The task. Give the data back exactly as it stands.

- - - - -

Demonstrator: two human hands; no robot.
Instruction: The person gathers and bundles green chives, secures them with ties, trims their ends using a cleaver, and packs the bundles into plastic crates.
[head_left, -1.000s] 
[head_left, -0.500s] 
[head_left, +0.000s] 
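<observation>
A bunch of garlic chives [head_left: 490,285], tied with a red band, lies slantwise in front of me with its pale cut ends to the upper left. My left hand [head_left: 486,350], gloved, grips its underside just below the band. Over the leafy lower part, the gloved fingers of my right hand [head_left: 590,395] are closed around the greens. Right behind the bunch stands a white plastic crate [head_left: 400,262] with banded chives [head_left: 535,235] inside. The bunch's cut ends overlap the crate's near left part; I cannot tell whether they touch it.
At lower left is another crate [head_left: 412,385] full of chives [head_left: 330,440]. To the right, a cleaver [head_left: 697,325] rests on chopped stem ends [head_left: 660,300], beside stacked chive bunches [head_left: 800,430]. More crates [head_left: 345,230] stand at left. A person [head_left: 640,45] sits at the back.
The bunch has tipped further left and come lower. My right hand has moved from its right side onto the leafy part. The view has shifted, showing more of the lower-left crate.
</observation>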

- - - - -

Solution to this problem.
Demonstrator: two human hands; no robot.
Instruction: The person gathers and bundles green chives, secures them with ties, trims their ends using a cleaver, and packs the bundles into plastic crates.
[head_left, -1.000s] 
[head_left, -0.500s] 
[head_left, +0.000s] 
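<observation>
A bunch of garlic chives [head_left: 490,285], tied with a red band, lies slantwise in front of me with its pale cut ends to the upper left. My left hand [head_left: 486,350], gloved, grips its underside just below the band. Over the leafy lower part, the gloved fingers of my right hand [head_left: 590,395] are closed around the greens. Right behind the bunch stands a white plastic crate [head_left: 400,262] with banded chives [head_left: 535,235] inside. The bunch's cut ends overlap the crate's near left part; I cannot tell whether they touch it.
At lower left is another crate [head_left: 412,385] full of chives [head_left: 330,440]. To the right, a cleaver [head_left: 697,325] rests on chopped stem ends [head_left: 660,300], beside stacked chive bunches [head_left: 800,430]. More crates [head_left: 345,230] stand at left. A person [head_left: 640,45] sits at the back.
The bunch has tipped further left and come lower. My right hand has moved from its right side onto the leafy part. The view has shifted, showing more of the lower-left crate.
</observation>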

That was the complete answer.